Problem. Please restate, exactly, only the lines from the beginning of the listing below through the line containing "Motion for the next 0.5", with the pictures left out.

———

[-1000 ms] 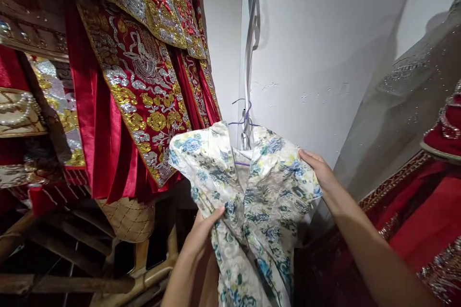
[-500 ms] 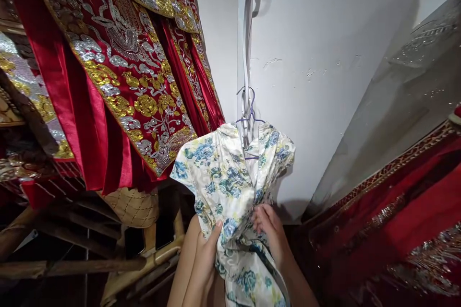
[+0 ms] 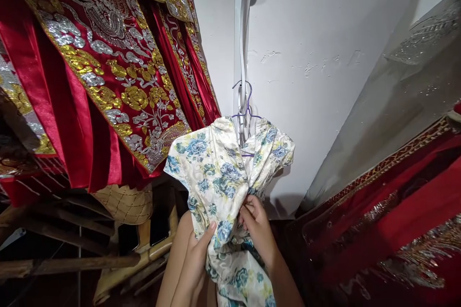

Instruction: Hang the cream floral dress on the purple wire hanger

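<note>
A white dress with blue and yellow flowers (image 3: pixel 219 177) hangs on a purple hanger (image 3: pixel 248 111), its lower part bunched over the person's lap. My left hand (image 3: pixel 202 249) holds the left side of the dress at the waist, thumb on the front and the other fingers hidden behind the cloth. At the front overlap, my right hand (image 3: pixel 255 220) has its fingers curled together on the fabric near the waist. Its fingertips are partly hidden.
Red costumes with gold and silver sequins (image 3: pixel 135 98) hang at the left, above bamboo furniture (image 3: pixel 151 254). More red cloth (image 3: pixel 406 216) lies to the right. A white strap (image 3: pixel 242 33) runs down the pale wall (image 3: pixel 298 105).
My right hand has moved slightly left and up, and its fingers have closed on the dress front. The view has shifted a little, so the dress sits slightly further left.
</note>
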Demonstrator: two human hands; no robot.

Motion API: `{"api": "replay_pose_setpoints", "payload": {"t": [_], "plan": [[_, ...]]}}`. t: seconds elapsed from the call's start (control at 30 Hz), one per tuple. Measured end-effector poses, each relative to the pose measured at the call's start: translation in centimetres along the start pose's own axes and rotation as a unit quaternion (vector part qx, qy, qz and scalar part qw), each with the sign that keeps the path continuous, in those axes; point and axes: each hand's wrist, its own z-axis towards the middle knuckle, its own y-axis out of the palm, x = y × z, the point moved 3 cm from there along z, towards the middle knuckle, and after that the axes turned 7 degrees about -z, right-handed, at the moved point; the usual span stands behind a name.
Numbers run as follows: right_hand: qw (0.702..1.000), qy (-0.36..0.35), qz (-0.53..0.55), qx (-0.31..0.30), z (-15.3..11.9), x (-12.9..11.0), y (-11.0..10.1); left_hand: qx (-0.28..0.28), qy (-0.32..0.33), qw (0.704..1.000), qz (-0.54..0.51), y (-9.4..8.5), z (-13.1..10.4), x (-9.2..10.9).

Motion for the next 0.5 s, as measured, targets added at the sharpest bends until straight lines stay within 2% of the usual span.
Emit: {"api": "replay_pose_setpoints", "payload": {"t": [0.13, 0.23, 0.3, 0.37, 0.43, 0.47, 0.5], "plan": [[0.999, -0.023, -0.005, 0.038, -0.2, -0.1, 0.2, 0.004, 0.003, 1.000, -0.021, 0.5, -0.3, -0.1], [0.994, -0.045, -0.048, 0.092, -0.5, -0.5, -0.5, -0.005, 0.027, 0.999, -0.024, 0.7, 0.0, 0.1], [0.986, -0.054, -0.094, 0.127, -0.8, -0.8, -1.1, 0.030, 0.059, 0.998, -0.018, 0.2, 0.6, 0.1], [0.980, -0.058, -0.113, 0.150, -1.1, -0.9, -1.6, 0.101, 0.117, 0.988, -0.012, -0.6, 1.1, -0.2], [0.979, -0.061, -0.092, 0.173, -1.5, -1.0, -1.8, 0.175, 0.219, 0.960, 0.005, -0.9, 1.0, -0.3], [0.977, -0.063, -0.075, 0.189, -1.8, -1.0, -1.8, 0.195, 0.283, 0.939, 0.022, -0.7, 0.7, -0.3], [0.974, -0.068, -0.058, 0.209, -2.1, -1.0, -1.8, 0.191, 0.338, 0.920, 0.051, -0.1, 0.2, -0.3]]}}
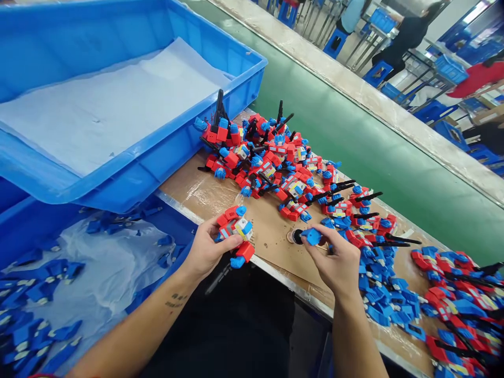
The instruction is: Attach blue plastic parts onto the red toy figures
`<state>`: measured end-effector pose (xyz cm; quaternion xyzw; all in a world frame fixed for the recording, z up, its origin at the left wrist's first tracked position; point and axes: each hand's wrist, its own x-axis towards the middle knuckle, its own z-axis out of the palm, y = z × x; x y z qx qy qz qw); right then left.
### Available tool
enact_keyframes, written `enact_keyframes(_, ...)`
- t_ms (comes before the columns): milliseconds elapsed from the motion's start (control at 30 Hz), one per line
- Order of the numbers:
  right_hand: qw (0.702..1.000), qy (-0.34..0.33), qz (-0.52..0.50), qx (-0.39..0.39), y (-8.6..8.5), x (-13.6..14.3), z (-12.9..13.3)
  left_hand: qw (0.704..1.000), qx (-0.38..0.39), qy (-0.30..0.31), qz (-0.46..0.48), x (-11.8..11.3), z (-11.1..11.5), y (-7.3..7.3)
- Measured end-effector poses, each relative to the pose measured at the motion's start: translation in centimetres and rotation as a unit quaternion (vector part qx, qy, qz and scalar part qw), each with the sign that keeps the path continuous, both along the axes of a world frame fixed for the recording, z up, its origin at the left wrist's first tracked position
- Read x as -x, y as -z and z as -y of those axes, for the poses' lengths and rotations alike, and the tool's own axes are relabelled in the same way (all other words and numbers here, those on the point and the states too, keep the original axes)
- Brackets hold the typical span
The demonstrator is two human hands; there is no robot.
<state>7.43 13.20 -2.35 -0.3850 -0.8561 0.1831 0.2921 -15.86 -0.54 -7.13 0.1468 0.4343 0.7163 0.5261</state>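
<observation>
My left hand (208, 247) is closed around a red and blue toy robot torso (241, 227), held over the front edge of the bench. Between the thumb and fingers of my right hand (334, 260) is a small blue plastic part (313, 236). That part is right beside a small round pot (295, 236) with something black inside, and whether they touch I cannot tell. Behind both hands lies a heap of similar toy robot torsos (271, 152), many with black rods sticking out. Loose blue parts (388, 286) are piled just right of my right hand.
A large blue bin (165, 173) lined with a white sheet stands at the left. Below it another bin holds several blue parts (35, 294). More toy torsos (464, 299) lie at the right. A green belt (354, 142) runs behind the bench; people sit farther back.
</observation>
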Motion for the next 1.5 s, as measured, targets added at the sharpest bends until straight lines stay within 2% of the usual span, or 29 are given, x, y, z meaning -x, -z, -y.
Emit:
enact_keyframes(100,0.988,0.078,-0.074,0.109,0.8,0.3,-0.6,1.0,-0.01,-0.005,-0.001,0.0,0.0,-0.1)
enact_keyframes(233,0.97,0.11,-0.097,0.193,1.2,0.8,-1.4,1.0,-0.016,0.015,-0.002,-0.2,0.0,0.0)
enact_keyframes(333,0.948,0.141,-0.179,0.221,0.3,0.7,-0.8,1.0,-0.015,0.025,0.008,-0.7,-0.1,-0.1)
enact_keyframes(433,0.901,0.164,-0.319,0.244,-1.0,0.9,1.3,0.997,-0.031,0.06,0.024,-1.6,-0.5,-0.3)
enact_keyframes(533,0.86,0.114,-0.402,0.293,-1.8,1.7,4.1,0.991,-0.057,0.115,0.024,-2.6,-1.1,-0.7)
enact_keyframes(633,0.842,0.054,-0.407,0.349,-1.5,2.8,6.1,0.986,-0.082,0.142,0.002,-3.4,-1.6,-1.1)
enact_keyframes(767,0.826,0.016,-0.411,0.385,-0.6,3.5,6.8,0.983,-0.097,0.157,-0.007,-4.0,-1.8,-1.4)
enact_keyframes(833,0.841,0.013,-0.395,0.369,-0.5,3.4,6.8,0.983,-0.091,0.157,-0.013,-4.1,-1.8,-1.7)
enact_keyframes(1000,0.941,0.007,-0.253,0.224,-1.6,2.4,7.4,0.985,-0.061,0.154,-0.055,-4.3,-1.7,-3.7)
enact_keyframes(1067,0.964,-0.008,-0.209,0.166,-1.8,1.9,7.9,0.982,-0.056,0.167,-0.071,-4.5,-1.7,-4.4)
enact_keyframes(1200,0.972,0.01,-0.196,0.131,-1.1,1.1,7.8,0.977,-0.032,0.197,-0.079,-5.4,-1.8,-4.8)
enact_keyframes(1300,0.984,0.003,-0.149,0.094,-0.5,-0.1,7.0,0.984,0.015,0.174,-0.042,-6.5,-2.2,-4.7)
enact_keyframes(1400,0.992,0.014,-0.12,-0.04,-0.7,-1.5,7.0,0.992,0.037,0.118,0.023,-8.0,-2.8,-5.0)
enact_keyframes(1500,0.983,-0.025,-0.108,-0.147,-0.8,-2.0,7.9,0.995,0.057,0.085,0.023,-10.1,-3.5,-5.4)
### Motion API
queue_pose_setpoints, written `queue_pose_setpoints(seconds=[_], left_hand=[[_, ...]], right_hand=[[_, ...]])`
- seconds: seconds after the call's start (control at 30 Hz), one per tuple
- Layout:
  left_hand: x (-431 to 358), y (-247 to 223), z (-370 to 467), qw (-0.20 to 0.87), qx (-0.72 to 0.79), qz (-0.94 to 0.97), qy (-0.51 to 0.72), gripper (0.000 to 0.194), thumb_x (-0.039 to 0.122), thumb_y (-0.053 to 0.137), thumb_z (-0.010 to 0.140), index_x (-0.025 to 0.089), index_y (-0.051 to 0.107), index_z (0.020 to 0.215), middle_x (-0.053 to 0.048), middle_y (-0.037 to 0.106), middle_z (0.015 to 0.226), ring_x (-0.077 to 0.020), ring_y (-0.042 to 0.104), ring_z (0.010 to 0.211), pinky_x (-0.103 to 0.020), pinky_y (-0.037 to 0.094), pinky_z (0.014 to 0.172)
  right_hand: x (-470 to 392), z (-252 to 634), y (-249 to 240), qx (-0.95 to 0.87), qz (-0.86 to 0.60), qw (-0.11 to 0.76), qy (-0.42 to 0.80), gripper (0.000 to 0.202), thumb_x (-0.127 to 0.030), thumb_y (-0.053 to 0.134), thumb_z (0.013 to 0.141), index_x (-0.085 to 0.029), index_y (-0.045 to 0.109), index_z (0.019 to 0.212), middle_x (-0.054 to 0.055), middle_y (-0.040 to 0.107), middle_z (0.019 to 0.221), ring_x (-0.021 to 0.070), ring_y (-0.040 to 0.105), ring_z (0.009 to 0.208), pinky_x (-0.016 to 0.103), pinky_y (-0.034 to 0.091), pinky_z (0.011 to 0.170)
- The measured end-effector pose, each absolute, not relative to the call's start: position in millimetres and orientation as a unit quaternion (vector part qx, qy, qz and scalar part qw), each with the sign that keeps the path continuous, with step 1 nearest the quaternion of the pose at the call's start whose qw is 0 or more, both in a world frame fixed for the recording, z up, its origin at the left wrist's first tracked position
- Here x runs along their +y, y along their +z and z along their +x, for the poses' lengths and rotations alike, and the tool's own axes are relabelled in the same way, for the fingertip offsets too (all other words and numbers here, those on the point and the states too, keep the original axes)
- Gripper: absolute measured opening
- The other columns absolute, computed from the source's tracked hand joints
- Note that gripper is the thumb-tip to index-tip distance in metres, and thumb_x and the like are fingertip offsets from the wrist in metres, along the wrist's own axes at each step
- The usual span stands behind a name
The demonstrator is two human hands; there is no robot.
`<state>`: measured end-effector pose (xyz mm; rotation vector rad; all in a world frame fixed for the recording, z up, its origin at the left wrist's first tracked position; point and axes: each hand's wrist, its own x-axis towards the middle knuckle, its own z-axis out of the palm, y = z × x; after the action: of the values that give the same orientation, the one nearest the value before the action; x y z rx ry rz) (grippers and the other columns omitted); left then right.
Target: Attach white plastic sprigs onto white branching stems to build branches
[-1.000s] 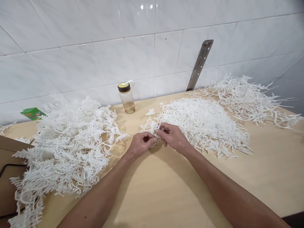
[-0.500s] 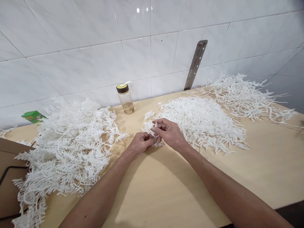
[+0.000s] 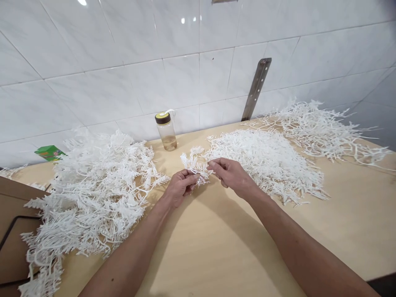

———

Written response.
[-1000 ms] 
[-500 ms] 
[+0 ms] 

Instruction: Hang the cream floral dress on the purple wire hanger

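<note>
A white dress with blue and yellow flowers (image 3: pixel 219 177) hangs on a purple hanger (image 3: pixel 248 111), its lower part bunched over the person's lap. My left hand (image 3: pixel 202 249) holds the left side of the dress at the waist, thumb on the front and the other fingers hidden behind the cloth. At the front overlap, my right hand (image 3: pixel 255 220) has its fingers curled together on the fabric near the waist. Its fingertips are partly hidden.
Red costumes with gold and silver sequins (image 3: pixel 135 98) hang at the left, above bamboo furniture (image 3: pixel 151 254). More red cloth (image 3: pixel 406 216) lies to the right. A white strap (image 3: pixel 242 33) runs down the pale wall (image 3: pixel 298 105).
My right hand has moved slightly left and up, and its fingers have closed on the dress front. The view has shifted a little, so the dress sits slightly further left.
</note>
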Demonstrator: two human hands; no robot.

Motion API: `{"api": "replay_pose_setpoints", "payload": {"t": [_], "plan": [[_, ...]]}}`. t: seconds elapsed from the call's start (control at 30 Hz), one per tuple. Measured end-effector poses, each relative to the pose measured at the call's start: translation in centimetres along the start pose's own axes and rotation as a unit quaternion (vector part qx, qy, qz and scalar part qw), each with the sign that keeps the path continuous, in those axes; point and axes: each hand's wrist, its own z-axis towards the middle knuckle, its own y-axis out of the palm, x = y × z, the point moved 3 cm from there along z, towards the middle knuckle, and after that the axes turned 7 degrees about -z, right-handed, at the moved point; the usual span stands behind a name.
Numbers run as follows: right_hand: qw (0.702..1.000), qy (-0.36..0.35), qz (-0.53..0.55), qx (-0.31..0.30), z (-15.3..11.9), x (-12.9..11.0), y (-11.0..10.1); left_hand: qx (-0.28..0.28), qy (-0.32..0.33), qw (0.704..1.000), qz (-0.54..0.51), y (-9.4..8.5), z (-13.1..10.4), x (-9.2..10.9).

Motion for the next 0.5 s, as measured, targets added at the sharpest bends until straight lines stay within 2% of the usual span.

What was requested is fully covered by this answer.